Computing devices in a system may be operated by clients. The clients may provide client information to one or more client environments. Each client environment may independently manage a client database. The client database may store entries associated with the clients.
Certain embodiments of the invention will be described with reference to the accompanying drawings. However, the accompanying drawings illustrate only certain aspects or implementations of the invention by way of example and are not meant to limit the scope of the claims.
Specific embodiments will now be described with reference to the accompanying figures. In the following description, numerous details are set forth as examples of the invention. It will be understood by those skilled in the art that one or more embodiments of the present invention may be practiced without these specific details and that numerous variations or modifications may be possible without departing from the scope of the invention. Certain details known to those of ordinary skill in the art are omitted to avoid obscuring the description.
In the following description of the figures, any component described with regard to a figure, in various embodiments of the invention, may be equivalent to one or more like-named components described with regard to any other figure. For brevity, descriptions of these components will not be repeated with regard to each figure.
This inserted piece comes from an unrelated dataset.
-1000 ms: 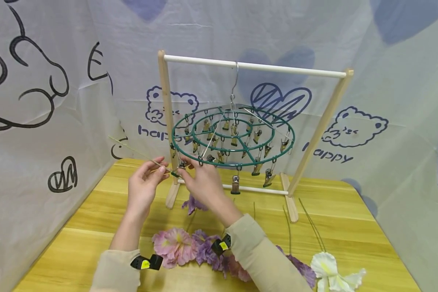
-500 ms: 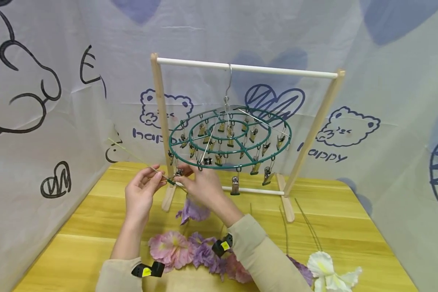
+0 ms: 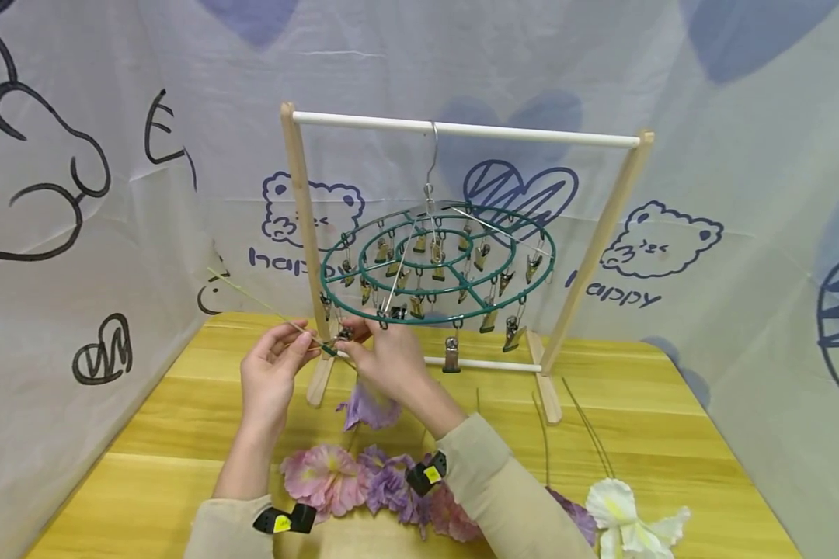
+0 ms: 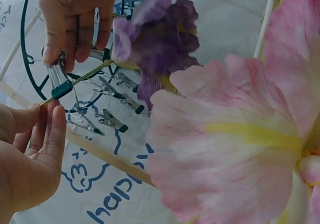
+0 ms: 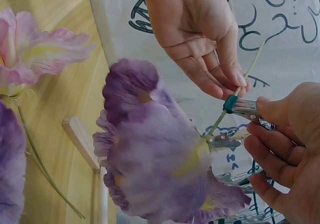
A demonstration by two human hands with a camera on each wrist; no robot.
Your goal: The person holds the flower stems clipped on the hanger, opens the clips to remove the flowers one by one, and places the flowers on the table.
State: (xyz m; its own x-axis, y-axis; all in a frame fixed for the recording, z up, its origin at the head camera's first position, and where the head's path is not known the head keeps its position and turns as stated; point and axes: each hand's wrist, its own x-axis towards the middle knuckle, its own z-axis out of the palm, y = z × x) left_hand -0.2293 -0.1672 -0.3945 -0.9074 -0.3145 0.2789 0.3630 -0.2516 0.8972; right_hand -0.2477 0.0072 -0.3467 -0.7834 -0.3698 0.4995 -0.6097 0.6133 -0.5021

Thus, each and every embodiment of the components of each figure is incorporated by reference and assumed to be optionally present within every other figure having one or more like-named components. Additionally, in accordance with various embodiments of the invention, any description of the components of a figure is to be interpreted as an optional embodiment, which may be implemented in addition to, in conjunction with, or in place of the embodiments described with regard to a corresponding like-named component in any other figure.
In general, embodiments of the invention relate to a method and system for managing client information. The system may include a number of client environments that each provide the client information to two or more client information collection systems. Each client information collection system may be an independent component. As such, each client information collection system stores client information independently from other client information. In one or more embodiments of the invention, the client information collection systems may each store entries that relate to a client (e.g., an entity). The entries may be provided to other components that request the client information.
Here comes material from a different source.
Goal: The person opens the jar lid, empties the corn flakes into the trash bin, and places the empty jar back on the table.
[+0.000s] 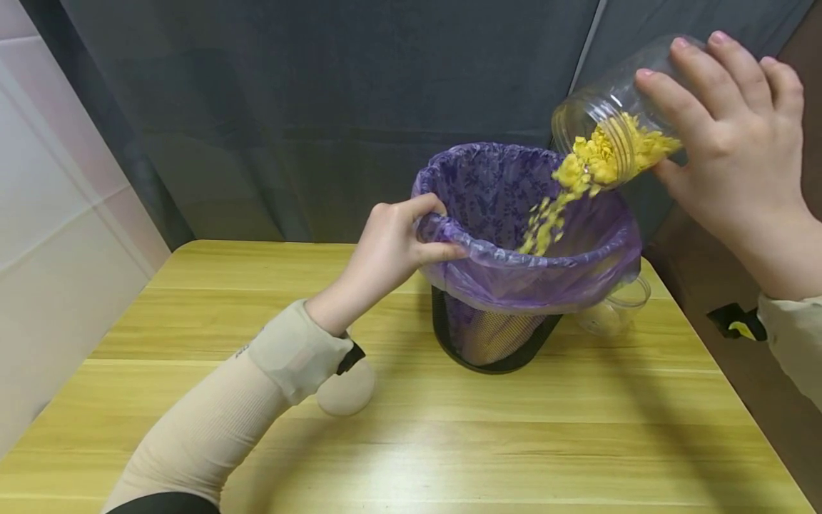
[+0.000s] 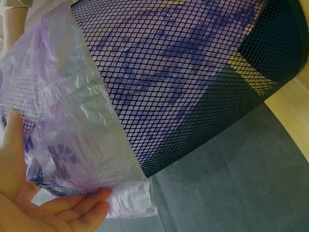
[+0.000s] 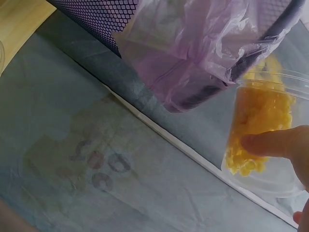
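My left hand (image 1: 401, 239) pinches the near-left rim of a black mesh wastebasket (image 1: 497, 335) lined with a purple plastic bag (image 1: 514, 285). The basket leans to the right. Above its right side, my right hand (image 1: 748, 135) grips a clear plastic jar (image 1: 642, 75), tipped with its mouth down over the bag. Small yellow flakes (image 1: 606, 153) slide out of the jar and fall into the bag. In the right wrist view, the thumb presses on the jar (image 3: 289, 176) beside the yellow flakes (image 3: 265, 113). The bottom of the bag's inside is hidden.
Behind the basket, at its right, stands another clear jar (image 1: 610, 314), partly covered by the bag. A round whitish lid (image 1: 347, 389) lies on the wooden table (image 1: 449, 442) under my left forearm. A grey curtain (image 1: 321, 107) hangs behind the table.
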Motion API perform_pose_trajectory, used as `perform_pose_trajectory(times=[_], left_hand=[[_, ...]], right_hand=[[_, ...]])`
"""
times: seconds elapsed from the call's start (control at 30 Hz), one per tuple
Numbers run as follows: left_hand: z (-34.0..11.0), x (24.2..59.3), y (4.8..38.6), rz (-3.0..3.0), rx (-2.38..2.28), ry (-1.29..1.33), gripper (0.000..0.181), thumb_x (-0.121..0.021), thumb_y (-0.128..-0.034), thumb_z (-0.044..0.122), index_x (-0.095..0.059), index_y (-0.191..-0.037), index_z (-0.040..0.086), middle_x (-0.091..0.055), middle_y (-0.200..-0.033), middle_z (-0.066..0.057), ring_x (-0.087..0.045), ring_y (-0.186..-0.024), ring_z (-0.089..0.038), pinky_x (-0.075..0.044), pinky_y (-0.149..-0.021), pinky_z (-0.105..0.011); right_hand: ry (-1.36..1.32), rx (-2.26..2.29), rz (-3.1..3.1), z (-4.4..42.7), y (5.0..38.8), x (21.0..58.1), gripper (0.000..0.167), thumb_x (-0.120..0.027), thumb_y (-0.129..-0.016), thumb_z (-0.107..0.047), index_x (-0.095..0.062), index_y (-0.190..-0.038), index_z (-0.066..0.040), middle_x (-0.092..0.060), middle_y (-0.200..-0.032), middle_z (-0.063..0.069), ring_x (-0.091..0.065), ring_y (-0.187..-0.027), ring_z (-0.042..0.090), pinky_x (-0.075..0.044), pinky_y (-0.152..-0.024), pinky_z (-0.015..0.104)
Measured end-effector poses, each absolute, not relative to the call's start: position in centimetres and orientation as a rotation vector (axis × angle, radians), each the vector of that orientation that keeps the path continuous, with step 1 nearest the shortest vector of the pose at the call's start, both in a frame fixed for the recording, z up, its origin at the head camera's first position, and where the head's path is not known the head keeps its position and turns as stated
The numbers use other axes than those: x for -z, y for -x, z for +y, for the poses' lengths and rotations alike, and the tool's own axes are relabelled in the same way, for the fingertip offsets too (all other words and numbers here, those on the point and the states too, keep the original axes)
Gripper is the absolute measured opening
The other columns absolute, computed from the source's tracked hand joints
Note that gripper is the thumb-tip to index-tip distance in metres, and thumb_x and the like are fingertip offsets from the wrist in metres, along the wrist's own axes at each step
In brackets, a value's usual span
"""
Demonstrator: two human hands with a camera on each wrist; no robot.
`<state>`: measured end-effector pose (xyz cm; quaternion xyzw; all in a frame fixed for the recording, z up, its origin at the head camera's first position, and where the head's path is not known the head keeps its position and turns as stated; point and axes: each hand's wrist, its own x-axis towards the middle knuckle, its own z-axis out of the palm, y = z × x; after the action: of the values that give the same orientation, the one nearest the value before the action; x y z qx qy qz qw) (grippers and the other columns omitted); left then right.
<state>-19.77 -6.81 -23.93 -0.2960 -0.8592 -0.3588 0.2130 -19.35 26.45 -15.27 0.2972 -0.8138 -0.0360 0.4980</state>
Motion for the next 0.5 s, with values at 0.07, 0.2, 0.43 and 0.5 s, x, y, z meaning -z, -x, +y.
perform_pose_trajectory(times=[0.07, 0.2, 0.43, 0.5], left_hand=[[-6.82, 23.95, 19.79, -2.385, 0.998, 0.821, 0.038, -0.085, -0.0708, 0.031, -0.064, -0.094, 0.010, -0.024, -0.059, 0.004, -0.024, -0.051, -0.011, -0.025, -0.050, -0.030], [-6.85, 23.92, 19.78, -2.387, 1.005, 0.820, 0.038, -0.085, -0.0709, 0.031, -0.063, -0.094, 0.010, -0.025, -0.059, 0.004, -0.025, -0.051, -0.011, -0.026, -0.050, -0.030], [-6.82, 23.87, 19.87, -2.383, 1.006, 0.825, 0.038, -0.085, -0.0710, 0.031, -0.063, -0.095, 0.010, -0.025, -0.060, 0.003, -0.025, -0.052, -0.012, -0.025, -0.051, -0.030], [-6.83, 23.89, 19.90, -2.381, 1.005, 0.822, 0.038, -0.085, -0.0709, 0.031, -0.063, -0.094, 0.010, -0.025, -0.060, 0.003, -0.025, -0.052, -0.012, -0.025, -0.050, -0.030]], right_hand=[[-0.713, 0.102, -1.980, 26.43, 19.28, 15.20, 0.087, -0.073, -0.063, 0.013, -0.043, -0.139, -0.018, -0.037, -0.148, 0.008, -0.025, -0.139, 0.027, -0.015, -0.109, 0.051], [-0.708, 0.120, -1.998, 26.45, 19.22, 15.14, 0.090, -0.071, -0.063, 0.016, -0.042, -0.140, -0.019, -0.035, -0.150, 0.008, -0.023, -0.140, 0.027, -0.013, -0.109, 0.051], [-0.708, 0.124, -1.981, 26.30, 19.40, 15.04, 0.086, -0.069, -0.065, 0.017, -0.044, -0.139, -0.019, -0.036, -0.150, 0.006, -0.023, -0.140, 0.026, -0.013, -0.110, 0.050], [-0.712, 0.123, -1.968, 26.19, 19.48, 14.95, 0.084, -0.067, -0.067, 0.018, -0.044, -0.139, -0.020, -0.036, -0.149, 0.006, -0.024, -0.140, 0.026, -0.013, -0.110, 0.050]])
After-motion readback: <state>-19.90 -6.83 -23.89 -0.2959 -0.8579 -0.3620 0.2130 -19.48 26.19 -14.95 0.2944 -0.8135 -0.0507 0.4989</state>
For example, a first set of entries stored in a first client information collection system may be associated with a first client. A second client information collection system may collect a second set of entries. The second set of entries may be associated with the first client. The two sets of entries may include identical or substantially similar information. Despite this, the two independent client information collection systems may not associate the two sets of entries with the same client. For example, each of the set of entries may be associated with a unique identifier of a client.
Because the two independent client information collection systems do not associate client information with the same entity, other components obtaining the client information from the two client information collection system may not be initially aware of the association between the two sets of entries to the same entity. This issue may be more difficult to address when a large number (e.g., thousands) of entities are specified in the client information obtained from two or more independent client information collection systems.
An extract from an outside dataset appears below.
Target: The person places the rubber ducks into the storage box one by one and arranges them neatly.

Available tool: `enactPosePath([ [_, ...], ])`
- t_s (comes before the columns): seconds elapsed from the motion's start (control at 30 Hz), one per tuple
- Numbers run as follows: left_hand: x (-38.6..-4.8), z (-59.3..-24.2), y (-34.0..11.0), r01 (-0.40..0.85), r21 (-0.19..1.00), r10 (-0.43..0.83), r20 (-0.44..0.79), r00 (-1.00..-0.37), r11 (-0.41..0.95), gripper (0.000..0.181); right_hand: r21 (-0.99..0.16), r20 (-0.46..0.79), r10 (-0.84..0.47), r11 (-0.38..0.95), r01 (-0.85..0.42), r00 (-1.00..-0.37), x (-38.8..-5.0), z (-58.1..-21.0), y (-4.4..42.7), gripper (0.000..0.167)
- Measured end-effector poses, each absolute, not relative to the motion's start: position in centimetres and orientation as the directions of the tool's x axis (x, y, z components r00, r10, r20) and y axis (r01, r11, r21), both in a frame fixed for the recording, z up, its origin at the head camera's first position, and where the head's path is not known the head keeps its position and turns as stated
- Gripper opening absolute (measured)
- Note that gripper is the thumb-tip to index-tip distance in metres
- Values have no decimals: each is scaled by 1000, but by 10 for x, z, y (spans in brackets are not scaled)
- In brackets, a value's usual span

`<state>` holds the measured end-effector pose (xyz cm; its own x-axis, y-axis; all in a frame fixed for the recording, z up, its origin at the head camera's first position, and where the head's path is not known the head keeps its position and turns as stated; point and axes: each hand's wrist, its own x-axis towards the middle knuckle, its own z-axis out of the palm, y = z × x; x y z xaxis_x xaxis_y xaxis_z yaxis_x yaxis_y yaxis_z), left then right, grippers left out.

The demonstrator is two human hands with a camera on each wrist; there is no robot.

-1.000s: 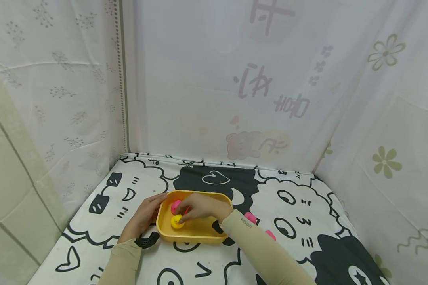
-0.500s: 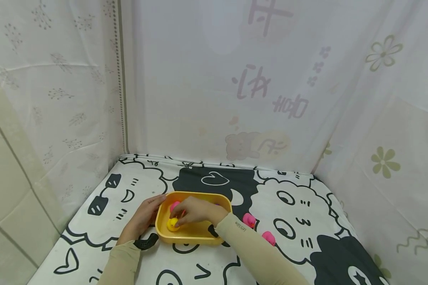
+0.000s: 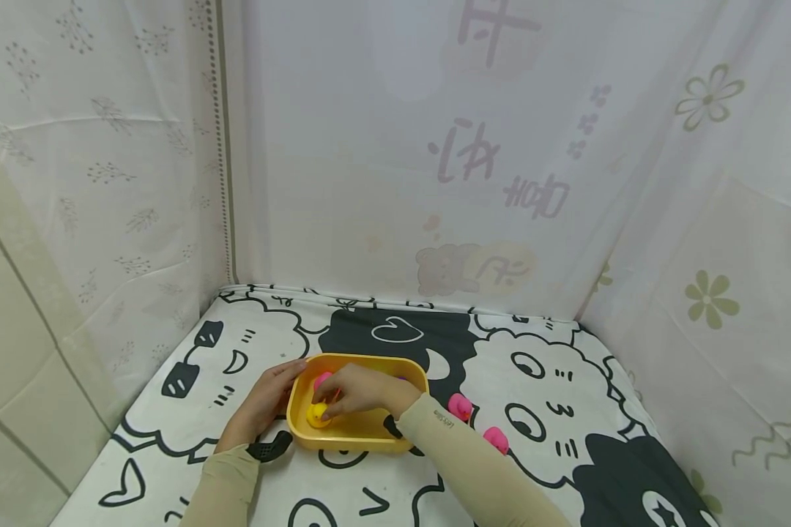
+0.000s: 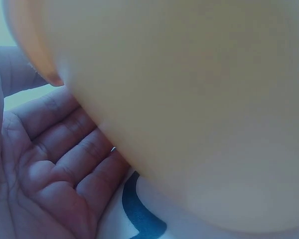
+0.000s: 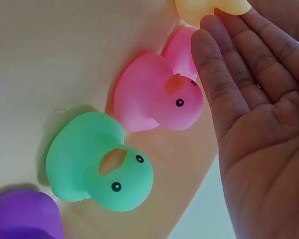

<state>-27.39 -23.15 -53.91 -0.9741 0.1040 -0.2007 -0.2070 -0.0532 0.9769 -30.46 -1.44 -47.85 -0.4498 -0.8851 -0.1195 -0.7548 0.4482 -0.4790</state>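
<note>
My left hand (image 3: 264, 401) grips the left end of the yellow tray (image 3: 352, 443), fingers against the outside of its wall and thumb at the rim. Inside the tray, my right hand (image 3: 364, 386) pinches a yellow toy duck (image 3: 317, 416) near the left end; only part of this duck (image 5: 199, 11) enters the right wrist view. Close by are a pink duck (image 5: 139, 94) and another pink duck (image 5: 181, 54), partly covered by the first. A green duck (image 5: 82, 154) and a purple duck (image 5: 25, 215) complete the row. My right hand hides much of the row in the head view.
To the right of the tray, a pink duck (image 3: 460, 407) and a second pink duck (image 3: 496, 440) lie on the black-and-white patterned cloth (image 3: 534, 468). Pale curtains (image 3: 343, 183) hang behind the table and at both sides.
My right hand has shifted the yellow duck slightly left and toward me, nearer the tray's left end. Almost nothing moves in the last half second. My left hand stays at the tray.
</note>
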Motion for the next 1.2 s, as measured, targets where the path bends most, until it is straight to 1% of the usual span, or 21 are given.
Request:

Embodiments of the invention include a method for performing entity resolution for client information obtained from two or more client information collection systems that each operate and collect client information independently. Embodiments of the invention include an entity resolution manager that performs the entity resolution using a client information aggregation, a sorting algorithm, a scoring algorithm, and a grouping identifier assignment. These mechanisms are further discussed throughout this disclosure. The entity resolution may be presented (e.g., via a graphical user interface) to an administrator of the client information.
In one or more embodiments, the client environments (130, 140) include client devices (132, 134). Each of the client devices (132, 134) in a client environment (130) may be operatively connected to each other via any combination of wired and/or wireless connections. In one or more embodiments of the invention, each of the client environments (130, 140) may be independent from each other. Said another way, each of the client environments (130, 140) may perform any processes or services without any communication being performed between each other.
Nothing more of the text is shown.